Lobster Bisque Recipe (Medium Difficulty)

Classic lobster bisque recipe
kcline / Getty Images
  • Total: 60 mins
  • Prep: 30 mins
  • Cook: 30 mins
  • Yield: 4 servings
Nutritional Guidelines (per serving)
298 Calories
15g Fat
21g Carbs
11g Protein
See Full Nutritional Guidelines Hide Full Nutritional Guidelines
×
Nutrition Facts
Servings: 4 servings
Amount per serving
Calories 298
% Daily Value*
Total Fat 15g 20%
Saturated Fat 8g 40%
Cholesterol 83mg 28%
Sodium 738mg 32%
Total Carbohydrate 21g 8%
Dietary Fiber 3g 10%
Protein 11g
Calcium 105mg 8%
*The % Daily Value (DV) tells you how much a nutrient in a food serving contributes to a daily diet. 2,000 calories a day is used for general nutrition advice.
(Nutrition information is calculated using an ingredient database and should be considered an estimate.)

There's an easy way and a hard way to make lobster bisque. 

The hard way isn't so much hard in the sense of difficult, as it is time-consuming. You start off with a live lobster, and things get even more interesting from there. 
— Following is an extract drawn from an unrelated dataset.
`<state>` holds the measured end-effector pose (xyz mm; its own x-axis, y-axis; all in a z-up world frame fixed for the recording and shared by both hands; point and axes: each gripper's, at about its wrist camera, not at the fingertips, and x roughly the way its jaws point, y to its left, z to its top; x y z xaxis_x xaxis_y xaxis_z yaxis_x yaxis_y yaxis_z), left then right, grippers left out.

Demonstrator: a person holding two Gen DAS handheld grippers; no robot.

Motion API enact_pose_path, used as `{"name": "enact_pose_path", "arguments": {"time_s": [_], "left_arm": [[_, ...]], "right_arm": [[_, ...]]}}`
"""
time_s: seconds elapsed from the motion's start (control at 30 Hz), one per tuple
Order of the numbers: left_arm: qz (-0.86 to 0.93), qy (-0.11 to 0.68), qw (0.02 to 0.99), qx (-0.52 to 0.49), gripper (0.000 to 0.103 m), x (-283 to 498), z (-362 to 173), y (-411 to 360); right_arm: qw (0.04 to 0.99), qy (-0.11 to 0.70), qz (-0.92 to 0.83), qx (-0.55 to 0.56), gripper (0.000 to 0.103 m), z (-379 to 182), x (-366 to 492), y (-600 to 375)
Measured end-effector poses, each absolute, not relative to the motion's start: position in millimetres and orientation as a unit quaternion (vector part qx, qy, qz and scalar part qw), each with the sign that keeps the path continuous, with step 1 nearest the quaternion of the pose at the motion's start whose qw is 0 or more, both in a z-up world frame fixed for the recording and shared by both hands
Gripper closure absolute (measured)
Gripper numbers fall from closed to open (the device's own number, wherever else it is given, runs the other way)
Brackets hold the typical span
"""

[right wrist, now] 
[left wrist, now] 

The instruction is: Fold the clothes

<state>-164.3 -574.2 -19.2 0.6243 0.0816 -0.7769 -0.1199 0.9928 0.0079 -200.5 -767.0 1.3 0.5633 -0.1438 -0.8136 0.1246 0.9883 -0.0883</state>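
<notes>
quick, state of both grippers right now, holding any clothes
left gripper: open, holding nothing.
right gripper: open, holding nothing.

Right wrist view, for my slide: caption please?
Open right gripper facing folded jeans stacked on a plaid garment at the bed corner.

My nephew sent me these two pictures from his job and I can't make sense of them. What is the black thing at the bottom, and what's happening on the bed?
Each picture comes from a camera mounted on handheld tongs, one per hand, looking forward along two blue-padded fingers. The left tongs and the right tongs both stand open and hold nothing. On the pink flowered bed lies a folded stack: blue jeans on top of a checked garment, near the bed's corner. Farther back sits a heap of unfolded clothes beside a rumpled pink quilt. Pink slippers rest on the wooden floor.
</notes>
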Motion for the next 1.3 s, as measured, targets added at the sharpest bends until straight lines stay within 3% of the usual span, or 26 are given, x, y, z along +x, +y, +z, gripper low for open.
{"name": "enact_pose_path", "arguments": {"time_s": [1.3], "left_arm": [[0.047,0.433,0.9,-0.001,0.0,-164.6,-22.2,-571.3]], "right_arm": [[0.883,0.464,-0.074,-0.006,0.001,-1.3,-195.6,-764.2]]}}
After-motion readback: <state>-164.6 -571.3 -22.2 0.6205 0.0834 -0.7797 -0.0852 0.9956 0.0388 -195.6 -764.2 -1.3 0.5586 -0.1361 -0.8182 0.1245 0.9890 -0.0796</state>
You can read more about the technique, but the main thing to understand about it is that there's a ton of flavor in the lobster shells, and so in order to infuse your bisque with the most intense, rich lobster flavor, you have to use the shells, and it involves a number of steps.

You can also make a bisque the easy way, which is to make a basic béchamel and maybe puree it with some cooked lobster meat and season it up and serve it garnished with lumps of lobster meat and chopped herbs.

There's also a medium way. The Goldilocks way, if you will. With this method, you can use fresh or frozen lobster meat, and the base of the soup will be a velouté, which is a type of sauce made by thickening stock with roux. If you can get your hands on lobster stock, great — fish markets and specialty food stores some times have them in the frozen section — but you can use store-bought fish stock, which is pretty widely available these days, or even vegetable stock.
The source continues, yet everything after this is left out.